BEGIN Information supplied
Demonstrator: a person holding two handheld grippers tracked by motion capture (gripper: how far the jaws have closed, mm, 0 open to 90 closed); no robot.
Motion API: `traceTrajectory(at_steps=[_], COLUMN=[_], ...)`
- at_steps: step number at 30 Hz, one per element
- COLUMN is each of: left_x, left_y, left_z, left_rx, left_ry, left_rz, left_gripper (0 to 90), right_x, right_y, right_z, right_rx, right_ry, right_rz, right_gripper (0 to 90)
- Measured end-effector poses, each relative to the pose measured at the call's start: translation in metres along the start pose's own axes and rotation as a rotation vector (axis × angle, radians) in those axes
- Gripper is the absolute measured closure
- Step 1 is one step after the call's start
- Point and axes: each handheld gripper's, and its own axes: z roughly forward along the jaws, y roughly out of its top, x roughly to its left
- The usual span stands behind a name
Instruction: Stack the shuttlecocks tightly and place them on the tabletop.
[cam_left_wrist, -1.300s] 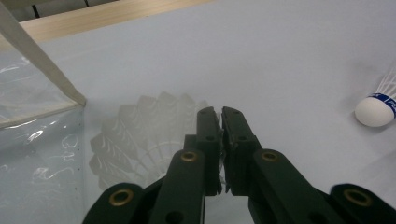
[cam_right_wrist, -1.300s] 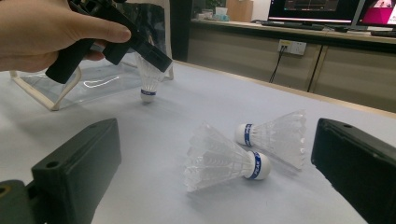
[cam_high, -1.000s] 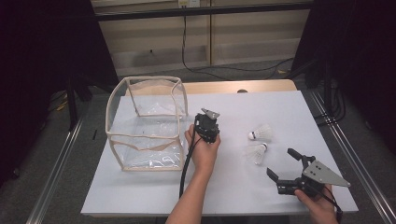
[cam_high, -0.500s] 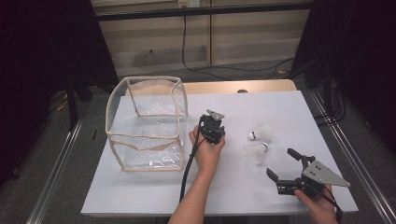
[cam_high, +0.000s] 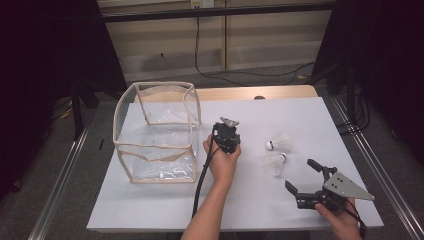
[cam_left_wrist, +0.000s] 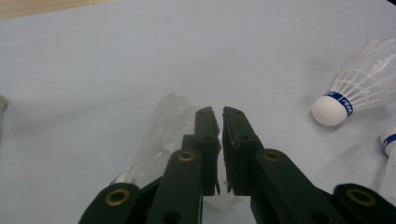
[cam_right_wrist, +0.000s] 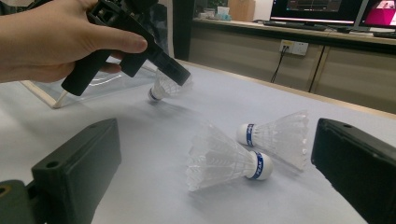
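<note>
My left gripper (cam_high: 227, 132) is held in a hand near the table's middle, just right of the clear box. Its jaws (cam_left_wrist: 219, 114) have just been closing and now stand shut on the feather skirt of a white shuttlecock (cam_left_wrist: 163, 130). In the right gripper view that shuttlecock (cam_right_wrist: 161, 88) hangs from the left gripper's tips (cam_right_wrist: 180, 77), cork down, close over the table. Two more shuttlecocks (cam_high: 280, 143) (cam_high: 274, 162) lie on the white table to the right. My right gripper (cam_high: 301, 174) stands open and empty just short of them (cam_right_wrist: 224, 158) (cam_right_wrist: 280, 135).
A clear plastic box with beige edging (cam_high: 155, 132) stands open-topped at the table's left. The white tabletop (cam_high: 165, 210) ends close behind my right hand. A cable trails from the left gripper along the forearm. Dark stands flank the table.
The left gripper has turned slightly in its hand. The right gripper and the two loose shuttlecocks have stayed where they were.
</note>
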Motion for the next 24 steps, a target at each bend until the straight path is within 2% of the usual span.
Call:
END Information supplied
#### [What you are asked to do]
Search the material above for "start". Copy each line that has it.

#### [Response area]
- Measured end-effector poses, each relative to the pose measured at the call's start: translation in metres along the start pose's own axes and rotation as a rotation vector (axis × angle, radians) in those axes
- Step 1 is one step after the call's start

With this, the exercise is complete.